William Arthur ("Art") Kirk was an American mathematician. His research interests include nonlinear functional analysis, the geometry of Banach spaces and metric spaces. In particular, he has made notable contributions to the fixed point theory of metric spaces; for example, he is one of the two namesakes of the Caristi-Kirk fixed point theorem of 1976. He is also known for the Kirk theorem of 1964.

He completed his PhD, entitled "Metrization of Surface Curvature", at the University of Missouri in August 1962 under the supervision of Leonard Blumenthal.
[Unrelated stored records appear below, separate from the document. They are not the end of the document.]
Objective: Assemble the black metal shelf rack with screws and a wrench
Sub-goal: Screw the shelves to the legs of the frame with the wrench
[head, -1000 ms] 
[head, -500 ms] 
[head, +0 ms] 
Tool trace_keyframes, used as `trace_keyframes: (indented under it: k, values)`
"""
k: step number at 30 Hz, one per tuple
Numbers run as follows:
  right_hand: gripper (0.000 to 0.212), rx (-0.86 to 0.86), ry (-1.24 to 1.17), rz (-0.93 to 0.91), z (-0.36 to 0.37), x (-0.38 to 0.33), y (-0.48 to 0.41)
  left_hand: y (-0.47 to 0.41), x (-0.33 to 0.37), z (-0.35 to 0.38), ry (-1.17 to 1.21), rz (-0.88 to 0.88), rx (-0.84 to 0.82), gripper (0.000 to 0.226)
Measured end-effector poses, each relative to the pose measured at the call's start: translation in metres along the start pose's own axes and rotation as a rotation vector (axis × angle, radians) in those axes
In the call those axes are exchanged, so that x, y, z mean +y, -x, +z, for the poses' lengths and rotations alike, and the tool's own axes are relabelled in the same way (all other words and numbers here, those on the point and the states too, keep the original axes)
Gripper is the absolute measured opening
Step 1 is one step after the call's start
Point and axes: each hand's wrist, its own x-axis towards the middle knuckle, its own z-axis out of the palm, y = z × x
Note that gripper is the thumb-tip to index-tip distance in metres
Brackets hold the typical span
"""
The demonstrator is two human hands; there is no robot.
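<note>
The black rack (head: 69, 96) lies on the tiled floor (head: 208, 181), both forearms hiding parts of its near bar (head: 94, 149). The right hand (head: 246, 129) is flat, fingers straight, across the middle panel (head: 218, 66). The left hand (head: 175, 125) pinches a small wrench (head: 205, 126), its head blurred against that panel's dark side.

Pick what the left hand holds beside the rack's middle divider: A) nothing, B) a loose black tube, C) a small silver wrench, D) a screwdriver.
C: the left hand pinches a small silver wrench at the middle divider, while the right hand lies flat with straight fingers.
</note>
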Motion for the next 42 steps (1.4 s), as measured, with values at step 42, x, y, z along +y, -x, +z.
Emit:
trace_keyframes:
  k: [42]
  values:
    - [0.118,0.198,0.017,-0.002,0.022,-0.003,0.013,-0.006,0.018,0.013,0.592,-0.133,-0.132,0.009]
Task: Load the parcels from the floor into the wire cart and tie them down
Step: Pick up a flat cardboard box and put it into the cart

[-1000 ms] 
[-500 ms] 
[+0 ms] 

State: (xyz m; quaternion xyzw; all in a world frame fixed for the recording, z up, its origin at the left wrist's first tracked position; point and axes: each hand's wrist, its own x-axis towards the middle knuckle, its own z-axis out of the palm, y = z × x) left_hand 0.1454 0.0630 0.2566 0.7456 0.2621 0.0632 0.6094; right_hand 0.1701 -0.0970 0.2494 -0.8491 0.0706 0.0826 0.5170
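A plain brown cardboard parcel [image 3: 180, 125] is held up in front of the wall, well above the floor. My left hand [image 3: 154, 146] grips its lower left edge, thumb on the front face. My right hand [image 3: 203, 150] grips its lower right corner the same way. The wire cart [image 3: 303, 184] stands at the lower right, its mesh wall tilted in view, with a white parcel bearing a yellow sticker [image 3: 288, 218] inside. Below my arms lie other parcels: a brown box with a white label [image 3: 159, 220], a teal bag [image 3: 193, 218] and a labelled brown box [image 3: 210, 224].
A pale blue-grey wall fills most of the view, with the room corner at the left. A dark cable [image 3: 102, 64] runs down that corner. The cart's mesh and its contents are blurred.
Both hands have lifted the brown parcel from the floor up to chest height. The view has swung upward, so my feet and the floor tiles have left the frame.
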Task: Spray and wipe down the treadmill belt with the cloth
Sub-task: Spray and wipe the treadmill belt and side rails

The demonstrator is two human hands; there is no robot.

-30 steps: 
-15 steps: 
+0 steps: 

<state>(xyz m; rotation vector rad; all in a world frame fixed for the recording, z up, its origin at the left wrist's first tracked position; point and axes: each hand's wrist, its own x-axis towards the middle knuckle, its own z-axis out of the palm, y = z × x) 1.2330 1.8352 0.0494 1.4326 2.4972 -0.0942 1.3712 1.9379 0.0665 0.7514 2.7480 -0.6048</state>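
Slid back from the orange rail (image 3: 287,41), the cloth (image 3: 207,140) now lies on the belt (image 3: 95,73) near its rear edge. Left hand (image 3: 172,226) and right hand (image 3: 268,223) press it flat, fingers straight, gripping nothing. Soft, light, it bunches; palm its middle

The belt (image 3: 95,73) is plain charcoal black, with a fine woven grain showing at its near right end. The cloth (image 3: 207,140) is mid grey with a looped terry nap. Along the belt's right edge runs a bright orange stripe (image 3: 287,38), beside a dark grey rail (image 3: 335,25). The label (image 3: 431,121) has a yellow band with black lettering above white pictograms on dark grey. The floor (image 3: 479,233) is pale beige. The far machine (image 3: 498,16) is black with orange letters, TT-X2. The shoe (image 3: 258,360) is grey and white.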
He then became an assistant professor of mathematics at the University of California, Riverside from 1962 to 1967. Since 1967 he has worked from the University of Iowa, as a full professor of mathematics since 1971 and as department chair from 1985 to 1991.

He holds an honorary doctorate from Maria Curie-Skłodowska University, an institution which was an early centre of study for the fixed point theory of metric spaces.

External links
 
 William A. Kirk's personal webpage at the University of Iowa
 Honorary doctorate from Maria Curie-Skłodowska University:
 Kazimierz Goebel's introduction
 William A. Kirk's acceptance speech

20th-century American mathematicians
21st-century American mathematicians
University of Iowa faculty
University of Missouri alumni
Living people
Year of birth missing (living people)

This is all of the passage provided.